Accordingly, it is expected to develop a surface layer which is capable of preferably following elastic deformation of an elastic layer, of easily adjusting a resistivity of the member, and of satisfying functions of preventing contamination of a photosensitive body or the like, preventing adhesion of toner, and reducing a friction coefficient.
Further, for an intermediate transfer member for transferring and holding a toner image formed on an image forming body such as a photosensitive drum onto its surface once and transferring the toner image onto a recording medium such a paper sheet, both in a step of holding a toner image transferred from the image forming body onto the surface of the intermediate transfer member and in a step of transferring the toner image from the intermediate transfer member onto the recording medium, a toner retention force for holding toner on the surface of the intermediate transfer member is an important factor exerting a large effect on a transfer performance.

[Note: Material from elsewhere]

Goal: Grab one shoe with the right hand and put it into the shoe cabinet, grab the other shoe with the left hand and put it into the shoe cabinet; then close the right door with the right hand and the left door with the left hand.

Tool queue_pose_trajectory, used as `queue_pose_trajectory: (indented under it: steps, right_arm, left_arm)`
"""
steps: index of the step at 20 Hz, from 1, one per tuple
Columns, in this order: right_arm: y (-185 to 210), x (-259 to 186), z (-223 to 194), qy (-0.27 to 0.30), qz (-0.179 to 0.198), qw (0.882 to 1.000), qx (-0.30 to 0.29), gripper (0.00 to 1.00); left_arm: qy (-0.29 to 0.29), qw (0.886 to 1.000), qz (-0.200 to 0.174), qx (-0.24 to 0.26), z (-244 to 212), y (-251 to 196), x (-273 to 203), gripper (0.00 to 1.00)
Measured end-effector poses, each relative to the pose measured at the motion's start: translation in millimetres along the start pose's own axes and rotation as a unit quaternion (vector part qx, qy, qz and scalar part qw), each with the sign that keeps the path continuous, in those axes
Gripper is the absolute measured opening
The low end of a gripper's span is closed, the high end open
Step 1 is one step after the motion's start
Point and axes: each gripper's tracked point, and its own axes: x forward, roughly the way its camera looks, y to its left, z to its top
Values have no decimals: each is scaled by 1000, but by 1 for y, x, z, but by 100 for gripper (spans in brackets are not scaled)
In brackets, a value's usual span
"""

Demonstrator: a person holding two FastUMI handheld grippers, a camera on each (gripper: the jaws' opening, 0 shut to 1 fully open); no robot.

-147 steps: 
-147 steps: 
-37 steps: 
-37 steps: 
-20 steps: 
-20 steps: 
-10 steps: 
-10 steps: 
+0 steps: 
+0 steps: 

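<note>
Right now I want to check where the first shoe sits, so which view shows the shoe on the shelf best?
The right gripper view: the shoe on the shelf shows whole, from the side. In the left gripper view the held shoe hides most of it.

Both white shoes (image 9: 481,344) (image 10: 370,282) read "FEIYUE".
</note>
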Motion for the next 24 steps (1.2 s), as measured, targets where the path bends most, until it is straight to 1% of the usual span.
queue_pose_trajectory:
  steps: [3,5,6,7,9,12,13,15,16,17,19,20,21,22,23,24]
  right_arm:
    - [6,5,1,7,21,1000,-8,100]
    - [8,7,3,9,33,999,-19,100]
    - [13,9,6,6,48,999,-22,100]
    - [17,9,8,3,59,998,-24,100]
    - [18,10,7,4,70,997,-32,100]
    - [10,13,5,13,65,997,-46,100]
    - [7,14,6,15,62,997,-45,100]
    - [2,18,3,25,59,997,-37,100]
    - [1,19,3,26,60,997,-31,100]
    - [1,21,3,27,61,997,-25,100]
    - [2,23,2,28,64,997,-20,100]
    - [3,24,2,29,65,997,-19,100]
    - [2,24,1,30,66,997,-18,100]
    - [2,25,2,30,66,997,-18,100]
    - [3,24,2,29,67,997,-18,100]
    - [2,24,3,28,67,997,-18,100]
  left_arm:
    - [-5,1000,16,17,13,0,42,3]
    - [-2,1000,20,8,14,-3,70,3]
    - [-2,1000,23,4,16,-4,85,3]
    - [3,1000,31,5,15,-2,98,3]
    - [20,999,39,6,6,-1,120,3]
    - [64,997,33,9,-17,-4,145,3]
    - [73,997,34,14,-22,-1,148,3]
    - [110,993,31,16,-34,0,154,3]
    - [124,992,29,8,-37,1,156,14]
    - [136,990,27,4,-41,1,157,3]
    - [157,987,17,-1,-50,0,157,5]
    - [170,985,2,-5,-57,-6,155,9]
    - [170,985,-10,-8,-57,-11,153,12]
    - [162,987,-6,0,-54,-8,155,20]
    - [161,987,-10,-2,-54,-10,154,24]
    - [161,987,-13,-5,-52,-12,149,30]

The toner retention force on the surface of an intermediate transfer member, however, has been judged by testing the intermediate transfer member mounted on a copying machine or a printer, although it is an important factor exerting a large effect on the transfer performance, and the intermediate transfer member in terms of the toner retention force has been suitably designed by repeating try-and-error on the basis of the test results. And, at present, it is not apparent what kind of material should be selected and how the material should be used to obtain a desired intermediate transfer member.
Accordingly, it is expected to develop an intermediate transfer member used for an electrophotographic system or an electrostatic recording system such as a copying machine or a printer, which is capable of ensuring a preferable toner retention force by certainly evaluating the toner retention force without the need of carrying out any actual test.